**Assignment**
Please copy, with no word changed, only the run of lines that opens with the line containing "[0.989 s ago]" and closes with the last line below.

**Material for this task**
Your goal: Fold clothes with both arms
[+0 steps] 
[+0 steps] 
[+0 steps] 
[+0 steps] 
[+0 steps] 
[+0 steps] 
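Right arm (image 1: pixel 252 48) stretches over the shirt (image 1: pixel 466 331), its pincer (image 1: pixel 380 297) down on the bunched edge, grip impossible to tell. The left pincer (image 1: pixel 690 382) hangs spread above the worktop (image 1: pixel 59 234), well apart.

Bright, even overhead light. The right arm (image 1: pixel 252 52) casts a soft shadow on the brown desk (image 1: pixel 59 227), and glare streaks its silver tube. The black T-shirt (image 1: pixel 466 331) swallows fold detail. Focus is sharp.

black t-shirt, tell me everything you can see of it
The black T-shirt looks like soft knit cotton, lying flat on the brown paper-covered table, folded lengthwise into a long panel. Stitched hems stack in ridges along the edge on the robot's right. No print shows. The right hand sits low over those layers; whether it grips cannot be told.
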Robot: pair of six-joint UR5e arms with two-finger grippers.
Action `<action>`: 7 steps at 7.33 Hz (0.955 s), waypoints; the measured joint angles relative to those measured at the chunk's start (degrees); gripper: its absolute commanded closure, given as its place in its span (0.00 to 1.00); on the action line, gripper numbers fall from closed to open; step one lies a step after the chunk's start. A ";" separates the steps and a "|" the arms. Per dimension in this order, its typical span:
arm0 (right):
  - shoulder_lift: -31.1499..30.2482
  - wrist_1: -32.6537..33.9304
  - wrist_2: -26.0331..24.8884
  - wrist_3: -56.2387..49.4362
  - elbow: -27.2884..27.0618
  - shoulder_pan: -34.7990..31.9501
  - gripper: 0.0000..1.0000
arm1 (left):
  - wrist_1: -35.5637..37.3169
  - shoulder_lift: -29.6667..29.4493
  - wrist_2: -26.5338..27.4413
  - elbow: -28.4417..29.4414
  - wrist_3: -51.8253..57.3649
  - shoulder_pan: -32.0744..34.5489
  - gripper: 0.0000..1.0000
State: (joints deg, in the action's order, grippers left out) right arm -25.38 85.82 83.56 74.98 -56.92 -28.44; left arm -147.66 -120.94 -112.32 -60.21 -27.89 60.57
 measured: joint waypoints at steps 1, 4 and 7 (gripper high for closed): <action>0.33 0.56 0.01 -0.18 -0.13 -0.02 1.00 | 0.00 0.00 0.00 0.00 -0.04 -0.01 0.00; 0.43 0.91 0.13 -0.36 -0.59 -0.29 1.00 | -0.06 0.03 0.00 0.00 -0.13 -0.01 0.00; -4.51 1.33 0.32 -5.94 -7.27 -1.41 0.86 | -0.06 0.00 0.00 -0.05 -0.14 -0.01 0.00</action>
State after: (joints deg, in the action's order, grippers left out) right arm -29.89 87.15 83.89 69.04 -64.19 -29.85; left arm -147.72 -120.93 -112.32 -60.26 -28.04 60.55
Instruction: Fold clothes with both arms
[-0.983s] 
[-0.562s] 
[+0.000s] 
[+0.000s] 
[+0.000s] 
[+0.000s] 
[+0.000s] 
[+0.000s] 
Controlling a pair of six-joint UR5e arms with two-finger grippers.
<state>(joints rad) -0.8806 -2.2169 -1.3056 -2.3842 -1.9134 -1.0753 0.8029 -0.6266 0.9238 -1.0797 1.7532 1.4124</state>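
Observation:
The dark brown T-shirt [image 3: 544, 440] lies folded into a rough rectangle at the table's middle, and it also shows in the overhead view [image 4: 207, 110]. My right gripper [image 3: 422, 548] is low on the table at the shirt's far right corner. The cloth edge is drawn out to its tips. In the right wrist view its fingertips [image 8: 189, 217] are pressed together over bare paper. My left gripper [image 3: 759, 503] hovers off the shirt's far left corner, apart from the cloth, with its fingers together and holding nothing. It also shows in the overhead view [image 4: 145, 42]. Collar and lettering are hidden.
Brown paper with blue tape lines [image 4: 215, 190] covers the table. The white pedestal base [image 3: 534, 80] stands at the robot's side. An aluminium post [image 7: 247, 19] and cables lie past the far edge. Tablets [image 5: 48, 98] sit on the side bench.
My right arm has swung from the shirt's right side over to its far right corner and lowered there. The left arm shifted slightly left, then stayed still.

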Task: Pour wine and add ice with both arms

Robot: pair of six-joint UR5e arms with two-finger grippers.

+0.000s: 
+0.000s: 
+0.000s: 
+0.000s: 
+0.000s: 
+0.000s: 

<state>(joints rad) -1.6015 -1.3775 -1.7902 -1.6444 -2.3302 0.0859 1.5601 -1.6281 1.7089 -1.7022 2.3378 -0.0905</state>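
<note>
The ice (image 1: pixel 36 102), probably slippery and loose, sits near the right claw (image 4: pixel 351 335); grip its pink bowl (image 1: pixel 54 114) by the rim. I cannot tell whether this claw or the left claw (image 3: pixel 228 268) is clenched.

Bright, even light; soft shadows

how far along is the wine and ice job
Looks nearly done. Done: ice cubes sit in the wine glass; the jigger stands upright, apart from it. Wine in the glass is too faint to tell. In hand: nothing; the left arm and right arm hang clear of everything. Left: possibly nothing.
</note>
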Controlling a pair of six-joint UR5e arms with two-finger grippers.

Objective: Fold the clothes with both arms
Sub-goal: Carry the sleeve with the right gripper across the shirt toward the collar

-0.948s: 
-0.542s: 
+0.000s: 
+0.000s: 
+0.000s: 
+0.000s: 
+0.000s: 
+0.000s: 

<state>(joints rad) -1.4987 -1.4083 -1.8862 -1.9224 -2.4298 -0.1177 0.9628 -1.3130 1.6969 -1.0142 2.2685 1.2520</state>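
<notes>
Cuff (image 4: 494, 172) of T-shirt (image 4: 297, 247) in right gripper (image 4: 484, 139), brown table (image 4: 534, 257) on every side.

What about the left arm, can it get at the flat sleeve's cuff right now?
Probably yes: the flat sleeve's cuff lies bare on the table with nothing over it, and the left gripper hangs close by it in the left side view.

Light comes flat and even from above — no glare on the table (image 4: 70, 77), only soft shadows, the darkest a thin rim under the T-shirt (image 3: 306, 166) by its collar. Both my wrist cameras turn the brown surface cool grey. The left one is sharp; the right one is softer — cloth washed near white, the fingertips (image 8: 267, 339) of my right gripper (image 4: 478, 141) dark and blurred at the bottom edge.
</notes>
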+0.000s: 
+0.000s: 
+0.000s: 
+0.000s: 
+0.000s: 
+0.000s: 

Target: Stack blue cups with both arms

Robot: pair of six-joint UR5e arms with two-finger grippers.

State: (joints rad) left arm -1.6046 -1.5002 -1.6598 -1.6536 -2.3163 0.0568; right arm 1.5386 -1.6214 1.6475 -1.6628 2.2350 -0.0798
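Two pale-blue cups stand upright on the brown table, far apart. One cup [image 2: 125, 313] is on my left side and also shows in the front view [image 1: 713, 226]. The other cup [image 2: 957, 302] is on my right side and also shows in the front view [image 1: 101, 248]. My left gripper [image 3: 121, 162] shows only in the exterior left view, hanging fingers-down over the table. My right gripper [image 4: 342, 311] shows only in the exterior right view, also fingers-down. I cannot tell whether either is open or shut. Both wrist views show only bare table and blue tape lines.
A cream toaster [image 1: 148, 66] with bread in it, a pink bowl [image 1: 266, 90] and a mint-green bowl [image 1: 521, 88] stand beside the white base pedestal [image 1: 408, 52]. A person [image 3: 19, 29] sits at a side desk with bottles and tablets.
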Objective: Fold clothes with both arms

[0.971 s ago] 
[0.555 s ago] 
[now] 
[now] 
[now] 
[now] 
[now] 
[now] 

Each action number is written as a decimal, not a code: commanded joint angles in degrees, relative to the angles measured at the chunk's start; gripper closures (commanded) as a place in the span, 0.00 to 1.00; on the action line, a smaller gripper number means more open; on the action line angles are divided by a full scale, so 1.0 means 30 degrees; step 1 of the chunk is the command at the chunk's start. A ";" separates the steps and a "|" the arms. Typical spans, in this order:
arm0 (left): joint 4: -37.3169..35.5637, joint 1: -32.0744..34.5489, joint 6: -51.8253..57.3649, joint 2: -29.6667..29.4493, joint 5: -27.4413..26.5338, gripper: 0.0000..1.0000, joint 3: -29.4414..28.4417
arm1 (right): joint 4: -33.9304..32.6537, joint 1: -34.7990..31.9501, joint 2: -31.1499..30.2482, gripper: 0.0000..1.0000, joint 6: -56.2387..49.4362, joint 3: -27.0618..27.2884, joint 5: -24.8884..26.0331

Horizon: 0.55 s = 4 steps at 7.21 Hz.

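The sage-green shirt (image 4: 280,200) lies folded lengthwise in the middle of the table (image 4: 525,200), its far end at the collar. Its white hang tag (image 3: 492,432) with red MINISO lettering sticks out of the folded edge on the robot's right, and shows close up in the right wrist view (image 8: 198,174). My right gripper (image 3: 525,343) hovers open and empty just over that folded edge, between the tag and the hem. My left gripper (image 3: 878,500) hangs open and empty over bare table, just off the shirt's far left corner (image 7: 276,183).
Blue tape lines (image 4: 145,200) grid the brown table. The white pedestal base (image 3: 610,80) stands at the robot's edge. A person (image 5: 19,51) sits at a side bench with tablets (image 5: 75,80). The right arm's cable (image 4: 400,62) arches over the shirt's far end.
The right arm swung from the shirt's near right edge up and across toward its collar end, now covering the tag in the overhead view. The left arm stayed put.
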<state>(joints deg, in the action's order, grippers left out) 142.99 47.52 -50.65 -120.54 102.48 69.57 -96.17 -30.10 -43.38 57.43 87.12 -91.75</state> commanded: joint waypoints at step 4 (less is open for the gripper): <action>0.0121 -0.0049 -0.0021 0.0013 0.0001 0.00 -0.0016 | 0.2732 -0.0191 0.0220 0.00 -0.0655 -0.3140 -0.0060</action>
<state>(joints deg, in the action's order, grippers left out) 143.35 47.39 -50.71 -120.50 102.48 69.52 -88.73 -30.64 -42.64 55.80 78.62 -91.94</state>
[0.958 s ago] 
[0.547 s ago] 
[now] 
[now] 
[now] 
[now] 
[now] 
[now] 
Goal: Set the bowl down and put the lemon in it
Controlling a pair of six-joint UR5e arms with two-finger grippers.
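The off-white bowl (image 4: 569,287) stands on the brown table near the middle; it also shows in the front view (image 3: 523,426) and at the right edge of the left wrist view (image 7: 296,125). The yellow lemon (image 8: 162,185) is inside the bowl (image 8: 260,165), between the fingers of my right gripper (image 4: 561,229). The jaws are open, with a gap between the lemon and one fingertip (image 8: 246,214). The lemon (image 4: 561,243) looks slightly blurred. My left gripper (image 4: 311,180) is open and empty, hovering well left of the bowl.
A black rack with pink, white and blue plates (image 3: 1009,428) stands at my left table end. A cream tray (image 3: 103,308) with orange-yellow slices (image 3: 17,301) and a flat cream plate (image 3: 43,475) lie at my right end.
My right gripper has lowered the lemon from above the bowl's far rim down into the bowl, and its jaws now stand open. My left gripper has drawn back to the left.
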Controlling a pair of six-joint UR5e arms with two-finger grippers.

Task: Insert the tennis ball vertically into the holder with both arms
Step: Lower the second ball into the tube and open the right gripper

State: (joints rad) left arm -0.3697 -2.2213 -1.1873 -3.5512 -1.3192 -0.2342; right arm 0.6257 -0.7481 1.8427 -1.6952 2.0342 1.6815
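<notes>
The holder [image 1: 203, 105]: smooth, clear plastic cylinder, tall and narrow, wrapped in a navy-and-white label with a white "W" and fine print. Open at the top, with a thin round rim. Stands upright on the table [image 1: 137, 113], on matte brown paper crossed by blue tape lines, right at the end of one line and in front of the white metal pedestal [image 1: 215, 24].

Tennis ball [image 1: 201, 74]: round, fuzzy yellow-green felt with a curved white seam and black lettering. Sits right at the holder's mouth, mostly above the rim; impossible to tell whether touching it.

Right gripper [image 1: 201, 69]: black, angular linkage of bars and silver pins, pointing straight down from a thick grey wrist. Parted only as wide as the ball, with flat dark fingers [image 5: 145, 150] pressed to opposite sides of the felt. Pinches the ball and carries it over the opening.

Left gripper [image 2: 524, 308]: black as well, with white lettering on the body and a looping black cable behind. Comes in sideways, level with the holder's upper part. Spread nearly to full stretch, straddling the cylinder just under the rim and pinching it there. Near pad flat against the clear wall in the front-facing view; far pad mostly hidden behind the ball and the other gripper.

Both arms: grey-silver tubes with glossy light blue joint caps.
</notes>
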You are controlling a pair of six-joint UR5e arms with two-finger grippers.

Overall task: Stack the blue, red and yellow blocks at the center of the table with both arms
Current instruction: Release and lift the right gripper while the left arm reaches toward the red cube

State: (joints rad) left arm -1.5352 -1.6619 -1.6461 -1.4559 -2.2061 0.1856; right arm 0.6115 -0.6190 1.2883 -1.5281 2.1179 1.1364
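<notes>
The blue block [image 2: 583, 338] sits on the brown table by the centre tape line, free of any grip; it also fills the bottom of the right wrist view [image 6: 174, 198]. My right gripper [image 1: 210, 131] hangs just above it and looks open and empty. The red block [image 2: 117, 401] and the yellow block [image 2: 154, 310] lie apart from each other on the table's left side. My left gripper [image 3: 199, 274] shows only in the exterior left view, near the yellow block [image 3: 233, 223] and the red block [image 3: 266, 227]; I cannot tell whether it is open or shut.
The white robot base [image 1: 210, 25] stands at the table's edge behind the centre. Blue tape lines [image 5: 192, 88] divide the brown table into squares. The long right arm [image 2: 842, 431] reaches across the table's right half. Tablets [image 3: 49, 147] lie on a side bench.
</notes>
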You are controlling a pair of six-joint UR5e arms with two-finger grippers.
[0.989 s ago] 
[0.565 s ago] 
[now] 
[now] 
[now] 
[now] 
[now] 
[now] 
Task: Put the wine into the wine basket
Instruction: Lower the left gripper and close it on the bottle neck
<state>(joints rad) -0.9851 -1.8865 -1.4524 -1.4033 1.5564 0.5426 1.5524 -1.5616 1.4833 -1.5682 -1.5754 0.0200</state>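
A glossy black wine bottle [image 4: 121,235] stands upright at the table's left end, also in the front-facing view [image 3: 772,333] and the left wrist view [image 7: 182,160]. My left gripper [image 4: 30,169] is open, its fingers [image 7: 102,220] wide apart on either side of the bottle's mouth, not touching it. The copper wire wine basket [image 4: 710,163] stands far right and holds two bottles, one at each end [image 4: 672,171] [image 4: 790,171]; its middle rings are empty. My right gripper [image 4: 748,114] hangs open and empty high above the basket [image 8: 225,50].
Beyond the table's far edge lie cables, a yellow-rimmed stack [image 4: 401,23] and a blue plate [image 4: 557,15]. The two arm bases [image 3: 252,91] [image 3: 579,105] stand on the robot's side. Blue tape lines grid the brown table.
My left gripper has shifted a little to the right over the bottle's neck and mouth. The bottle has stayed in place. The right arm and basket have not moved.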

**Expected output**
[0.989 s ago] 
[0.565 s ago] 
[now] 
[now] 
[now] 
[now] 
[now] 
[now] 
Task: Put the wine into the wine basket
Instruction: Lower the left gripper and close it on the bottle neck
<state>(joints rad) -0.9851 -1.8865 -1.4524 -1.4033 1.5564 0.5426 1.5524 -1.5616 1.4833 -1.5682 -1.5754 0.0200</state>
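A glossy black wine bottle [image 4: 121,235] stands upright at the table's left end, also in the front-facing view [image 3: 772,333] and the left wrist view [image 7: 182,160]. My left gripper [image 4: 30,169] is open, its fingers [image 7: 102,220] wide apart on either side of the bottle's mouth, not touching it. The copper wire wine basket [image 4: 710,163] stands far right and holds two bottles, one at each end [image 4: 672,171] [image 4: 790,171]; its middle rings are empty. My right gripper [image 4: 748,114] hangs open and empty high above the basket [image 8: 225,50].
Beyond the table's far edge lie cables, a yellow-rimmed stack [image 4: 401,23] and a blue plate [image 4: 557,15]. The two arm bases [image 3: 252,91] [image 3: 579,105] stand on the robot's side. Blue tape lines grid the brown table.
My left gripper has shifted a little to the right over the bottle's neck and mouth. The bottle has stayed in place. The right arm and basket have not moved.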

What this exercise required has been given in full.